Têm relação com a ansiedade, incluindo as fobias, histerias, somatização. O medo de locais fechados (claustrofobia), o transtorno obsessivo compulsivo (TOC) e o transtorno do estresse pós-traumático, comum após a vivência de uma violência, estão nesse grupo. Podem se manifestar com sintomas físicos e emocionais, tais como tensão, taquicardia, tremores, mal-estar). O pânico é uma síndrome ansiosa, que além de desconforto respiratório e taquicardia, pode vir acompanhada de medo de ter ataque do coração, de morrer ou de enlouquecer.

DE HUMOR

Distúrbios mais frequentes, a começar pela depressão, caracterizada pela perda de vontade de fazer as atividades habituais, baixa autoestima, falta de prazer e dificuldade de concentração. Os transtornos bipolares, com oscilação entre a melancolia e a euforia, também estão nesse grupo.

PSICOSES

A esquizofrenia e os transtornos delirantes (estar sob ameaça, ter um poder divino etc) são exemplos de psicoses, que exigem tratamento psiquiátrico. Na primeira, considerada a principal, além do delírio, surgem alucinações, depressão e isolamento.

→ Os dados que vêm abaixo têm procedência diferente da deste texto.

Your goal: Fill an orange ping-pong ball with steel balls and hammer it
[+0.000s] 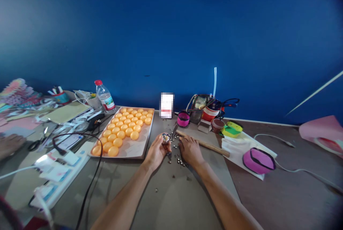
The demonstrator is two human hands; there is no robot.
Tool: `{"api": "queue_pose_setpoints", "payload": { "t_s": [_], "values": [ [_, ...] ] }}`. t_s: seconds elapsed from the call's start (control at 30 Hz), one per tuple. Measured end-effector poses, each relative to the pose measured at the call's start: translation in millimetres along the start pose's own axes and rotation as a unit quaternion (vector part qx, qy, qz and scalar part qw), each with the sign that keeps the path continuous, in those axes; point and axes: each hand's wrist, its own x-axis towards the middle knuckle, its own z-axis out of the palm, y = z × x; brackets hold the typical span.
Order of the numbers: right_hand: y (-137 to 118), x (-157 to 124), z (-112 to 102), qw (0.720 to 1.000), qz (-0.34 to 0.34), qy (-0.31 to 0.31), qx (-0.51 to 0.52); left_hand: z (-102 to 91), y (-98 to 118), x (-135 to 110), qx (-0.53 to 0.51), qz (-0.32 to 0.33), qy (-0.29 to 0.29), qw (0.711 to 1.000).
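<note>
My left hand [157,153] is closed around a small round object [165,138] covered in shiny silver pieces, with a yellowish spot on it. My right hand [190,151] is low over the table, its fingers bent down and drawn together; whatever lies between the fingertips is hidden. Small shiny silver pieces [181,162] are scattered between and in front of both hands. Just beyond my right fingers lies a tool with a long wooden handle [211,148], its dark head pointing left among the pieces.
Left of my hands stands a white tray [142,144] of orange balls. A plastic bottle [105,96], power strip [64,176] and cables lie farther left, near another person's hand [10,146]. Magenta pouches [258,161] and a cluttered red container [209,113] are at right. A blue wall rises behind.
</note>
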Motion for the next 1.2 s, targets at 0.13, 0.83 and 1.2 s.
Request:
{"api": "queue_pose_setpoints", "payload": {
  "t_s": [0.13,0.83,1.2],
  "values": [
    [0.3,0.2,2.1,1.000,-0.003,0.009,0.026,-0.3,-0.6,-0.2,0.012,0.010,-0.003,1.000],
    [-0.9,1.5,2.5,0.997,0.044,-0.001,0.067,3.2,-3.8,-4.0,0.058,0.014,-0.009,0.998],
    [-2.0,9.2,1.6,0.864,0.091,0.084,0.488,3.9,-2.3,-3.1,0.054,0.011,0.008,0.998]
  ]
}}
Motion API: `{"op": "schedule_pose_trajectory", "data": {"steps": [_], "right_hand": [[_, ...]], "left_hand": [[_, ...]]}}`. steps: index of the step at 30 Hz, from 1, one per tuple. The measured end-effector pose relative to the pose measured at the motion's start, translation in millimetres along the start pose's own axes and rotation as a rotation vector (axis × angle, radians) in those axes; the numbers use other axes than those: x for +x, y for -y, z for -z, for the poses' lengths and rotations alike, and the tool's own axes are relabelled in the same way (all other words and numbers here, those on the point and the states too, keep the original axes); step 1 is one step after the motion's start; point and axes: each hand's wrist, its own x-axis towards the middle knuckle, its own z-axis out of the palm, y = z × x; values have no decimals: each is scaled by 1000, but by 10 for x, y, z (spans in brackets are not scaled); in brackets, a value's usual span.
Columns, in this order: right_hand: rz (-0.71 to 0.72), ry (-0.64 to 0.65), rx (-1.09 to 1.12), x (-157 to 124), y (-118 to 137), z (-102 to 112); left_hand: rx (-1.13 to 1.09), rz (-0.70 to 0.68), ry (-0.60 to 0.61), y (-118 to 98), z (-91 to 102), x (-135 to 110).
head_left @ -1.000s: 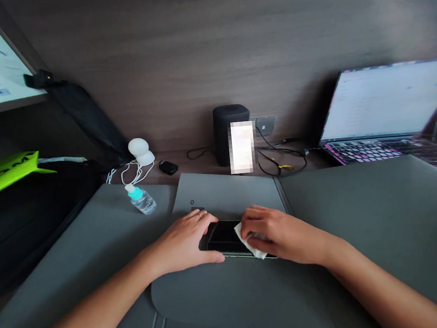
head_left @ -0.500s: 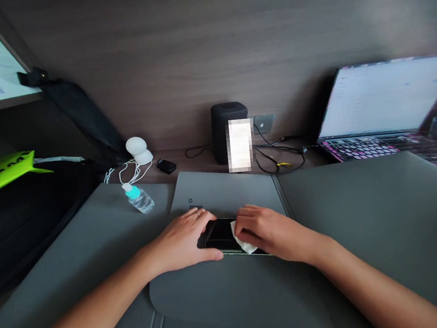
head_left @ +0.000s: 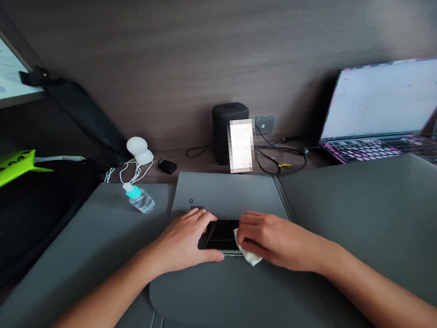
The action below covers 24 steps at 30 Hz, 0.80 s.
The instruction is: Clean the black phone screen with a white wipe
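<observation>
A smartphone (head_left: 223, 234) with a dark screen lies flat on the grey desk mat, its long side running left to right. My left hand (head_left: 189, 238) grips its left end, thumb along the near edge and fingertips at the far edge. Bunched in the closed fingers of my right hand (head_left: 269, 238) is a white wipe (head_left: 251, 257), which lies over the right part of the screen and hangs past the near edge. The phone's right end is hidden under that hand.
A clear spray bottle (head_left: 141, 199) with a turquoise collar lies at the left. Behind are a white camera-like device (head_left: 140, 150), a black fob (head_left: 167, 166), a black speaker (head_left: 221, 133) and loose cables (head_left: 296, 149). An open laptop (head_left: 385, 101) stands at right.
My right hand has shifted slightly toward me with the wipe, which now hangs over the phone's near edge. The left hand and the phone have stayed in place.
</observation>
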Motion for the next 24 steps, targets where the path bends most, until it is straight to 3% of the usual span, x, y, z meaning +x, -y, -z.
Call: {"op": "schedule_pose_trajectory", "data": {"steps": [3,6,12,17,24], "right_hand": [[85,-12,-3,37,27,-43],[-3,-77,-24,66,7,-58],[52,-32,17,89,19,-70],[-19,-81,5,85,-7,-39],[82,-19,144,46,6,12]], "left_hand": [[6,-18,-22,4,11,2],[-5,-14,-16,7,32,5],[-4,-26,-22,14,32,5],[3,-14,-18,15,16,3],[6,-16,-32,16,0,5]]}}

POR SUBSTÂNCIAS PSICOATIVAS

Amnésia alcoólica, dependência e crise de abstinência por uso de substâncias lícitas, como o álcool, drogas ou medicamentos são exemplos.


Os problemas mentais e de comportamento no vocabulário popular

A humanidade já encontrou diversas formas de lidar com a loucura, atribuindo o problema a questões espirituais ou a interferência das fases da Lua. Os loucos foram alvo da caridade, da prisão, do preconceito e também da admiração, caso de escritores e pintores famosos. No Brasil, a variedade de palavras ajuda a compreender a relação com os transtornos mentais:

Abestalhado - Sujeito com retardo mental, estado confusional ou dificuldade cognitiva.

Achaque - Somatizações.

Agonia - Aflição, ânsia, ansiedade.

Aloprado - Pessoa perturbada, em estado psicótico ou sob a ação de substâncias psicoativas.

Aluado - Louco.

Alucinado - Termo para estado psicótico, assim como louco, doido, maluco.

Amarelar - Ficar pálido, assustado, com medo.

Aperreado - Aperreado do juízo, teimoso, contrariado.

Ataque de nervos - Crise de ansiedade, histérica ou de pânico.

Atarantado - Perturbado.

Avoado - Distraído, adoidado, irrequieto.

Cachola - Cabeça.

Caduco - Idoso com demência.

Chilique - Desmaio, ataque de nervos.

Danado - Atacado de raiva, alienado.

Debiloide - Com retardo mental.

Demente - Pessoa com transtorno mental.

Dengo - Manha.

Desanuviar - Desabafar.

Desimpaciente - Ansioso, irritado.

Doideira - Transtorno mental.

Encorujar - Retrair-se, ocultar-se, mostrar-se tristonho, acabrunhado.

Enjoado - Antipático, aborrecido.

Fora do tino - Sem a capacidade de julgar e raciocinar.

Estrimilique - Crise mental ou comportamental, tremedeira.

Faniquito - Ataque de nervos.

Fricote - Sintoma mental ou comportamental pouco sério e legítimo, algo que se faz para obter vantagem.

Gênio de cobra - Temperamento vingativo.

Jururu - Tristonho, pensativo.

Lelé - Louco, psicótico, com retardo mental ou com demência.

Piripaque - Desmaio, crise de ansiedade ou histérica.

Problema espiritual - Influência de espírito ruim, demônio, afastamento da fé.

Quengo - Cabeça.

Tã-tã da cabeça - Louco, com transtorno mental grave.

Zureta - Estonteado, atordoado, maluco.

Glossário extraído do livro Psicopatologia e semiologia dos transtornos mentais (2008), de Paulo Dalgalarrondo (Unicamp-São Paulo), baseado também em outros autores.